▶ TASK TO COMPLETE
Find the string "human" in the material. Copy every line that has it.

-=-=-=-=-

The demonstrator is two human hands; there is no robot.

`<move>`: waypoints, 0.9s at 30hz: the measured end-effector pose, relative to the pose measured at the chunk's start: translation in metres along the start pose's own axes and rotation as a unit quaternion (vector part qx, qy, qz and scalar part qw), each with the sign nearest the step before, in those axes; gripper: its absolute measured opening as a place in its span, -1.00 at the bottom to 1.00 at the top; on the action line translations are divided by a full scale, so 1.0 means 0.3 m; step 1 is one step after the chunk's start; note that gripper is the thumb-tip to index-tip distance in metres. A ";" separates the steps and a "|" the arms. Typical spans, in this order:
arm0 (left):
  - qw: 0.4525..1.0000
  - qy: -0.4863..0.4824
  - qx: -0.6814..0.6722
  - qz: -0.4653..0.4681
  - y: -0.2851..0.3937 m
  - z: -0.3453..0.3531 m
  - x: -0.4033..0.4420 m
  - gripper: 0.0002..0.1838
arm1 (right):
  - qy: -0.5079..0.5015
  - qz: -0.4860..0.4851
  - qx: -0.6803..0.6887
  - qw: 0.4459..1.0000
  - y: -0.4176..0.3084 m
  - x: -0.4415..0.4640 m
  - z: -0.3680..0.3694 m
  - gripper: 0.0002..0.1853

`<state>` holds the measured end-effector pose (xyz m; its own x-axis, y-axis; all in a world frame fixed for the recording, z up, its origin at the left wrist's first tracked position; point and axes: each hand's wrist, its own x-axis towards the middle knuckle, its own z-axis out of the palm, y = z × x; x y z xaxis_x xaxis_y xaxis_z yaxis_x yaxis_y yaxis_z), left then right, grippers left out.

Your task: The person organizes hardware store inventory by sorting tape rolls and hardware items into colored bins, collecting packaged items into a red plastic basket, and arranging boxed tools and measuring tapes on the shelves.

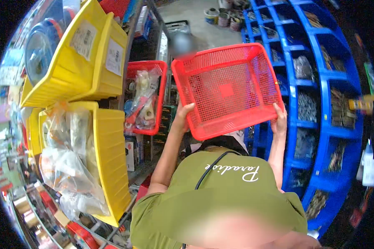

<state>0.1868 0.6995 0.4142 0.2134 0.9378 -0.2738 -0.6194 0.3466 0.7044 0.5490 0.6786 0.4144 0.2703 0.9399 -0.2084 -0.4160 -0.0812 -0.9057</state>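
I hold a red plastic mesh basket (226,90) out in front of me, tilted so that its inside faces me. Its woven-look floor and a solid square in the middle show, with nothing lying in it. My left hand (184,113) is closed on the near left side, the thumb over the rim. At the right side, my right hand (279,114) grips the rim, thumb up. The other fingers of both hands are mostly hidden behind the basket.
Blue bins (307,108) with small hardware line the right. On the left stand yellow bins (110,162) with bagged parts. Another red basket (162,99) with bagged items sits on a shelf left of my hands. Paint cans (212,17) stand on the floor ahead.
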 end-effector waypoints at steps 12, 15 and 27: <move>0.994 0.064 -0.045 0.072 0.033 0.205 0.626 -0.21 | -0.116 -0.010 -0.057 0.992 -0.255 0.914 0.117 -0.49; 0.989 0.094 -0.034 0.110 0.109 0.335 0.758 -0.21 | -0.132 -0.002 -0.031 0.991 -0.303 1.125 0.156 -0.52; 0.983 0.072 -0.088 0.145 0.349 0.282 1.494 -0.20 | -0.147 0.028 -0.024 0.989 -0.286 1.883 0.431 -0.55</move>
<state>0.2814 1.1579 0.4205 -0.0929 0.9798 -0.1773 -0.7626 0.0445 0.6453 0.6251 1.2593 0.4221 -0.0179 0.9887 -0.1491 -0.3788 -0.1447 -0.9141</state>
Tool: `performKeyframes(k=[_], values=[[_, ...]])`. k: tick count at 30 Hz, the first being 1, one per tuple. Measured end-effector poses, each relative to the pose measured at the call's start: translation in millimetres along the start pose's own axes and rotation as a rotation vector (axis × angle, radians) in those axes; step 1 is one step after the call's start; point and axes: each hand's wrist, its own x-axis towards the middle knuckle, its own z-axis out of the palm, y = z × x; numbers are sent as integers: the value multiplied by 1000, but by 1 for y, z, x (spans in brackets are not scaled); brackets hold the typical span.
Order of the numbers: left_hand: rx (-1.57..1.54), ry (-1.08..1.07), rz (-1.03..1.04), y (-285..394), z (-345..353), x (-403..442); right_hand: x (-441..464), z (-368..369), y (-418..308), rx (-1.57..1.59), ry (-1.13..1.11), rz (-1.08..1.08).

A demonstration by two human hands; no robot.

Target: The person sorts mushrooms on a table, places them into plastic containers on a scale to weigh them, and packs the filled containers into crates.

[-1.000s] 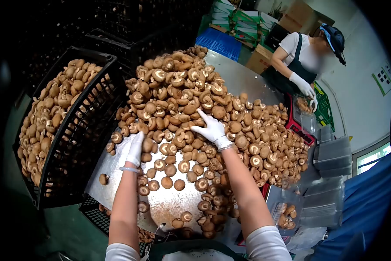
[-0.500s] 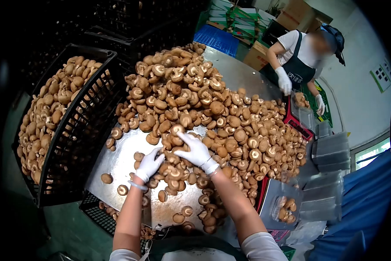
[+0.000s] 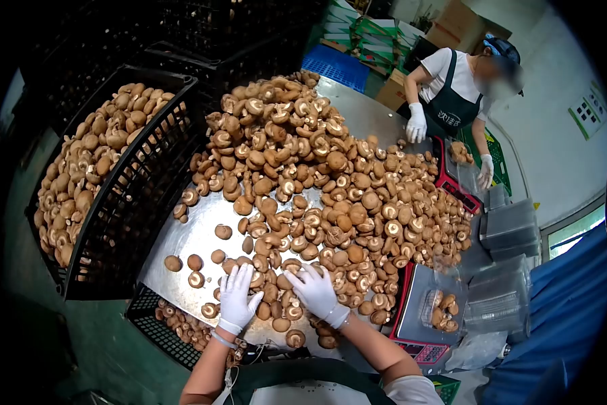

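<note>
Shiitake mushrooms (image 3: 377, 202) lie heaped across a metal table (image 3: 202, 263), caps and pale stems facing all ways. My left hand (image 3: 238, 299), in a white glove, rests with fingers stretched out at the left of a loose cluster of mushrooms (image 3: 269, 290). My right hand (image 3: 314, 291), gloved too, lies on the other side of that cluster, its fingers extended and touching mushrooms near the tips. Neither hand grips a mushroom that I can see. A few single mushrooms (image 3: 172, 263) are scattered to the left on bare metal.
A black crate (image 3: 124, 182) full of mushrooms stands at left; another crate (image 3: 141, 317) sits below the table edge. At right are a scale (image 3: 411, 297) bearing a clear tray of mushrooms (image 3: 444, 312) and stacked clear trays (image 3: 499, 300). A co-worker (image 3: 452, 94) stands by another scale (image 3: 448, 179).
Both my hands have come back towards my body, and mushrooms from the middle have shifted nearer with them. The co-worker's gloved hand has moved left, away from the far scale.
</note>
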Motion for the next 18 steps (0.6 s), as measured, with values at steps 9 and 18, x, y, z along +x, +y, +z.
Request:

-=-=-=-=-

▶ TASK SOLUTION
The demonstrator is two human hands; there is no robot.
A demonstration by two human hands; no robot.

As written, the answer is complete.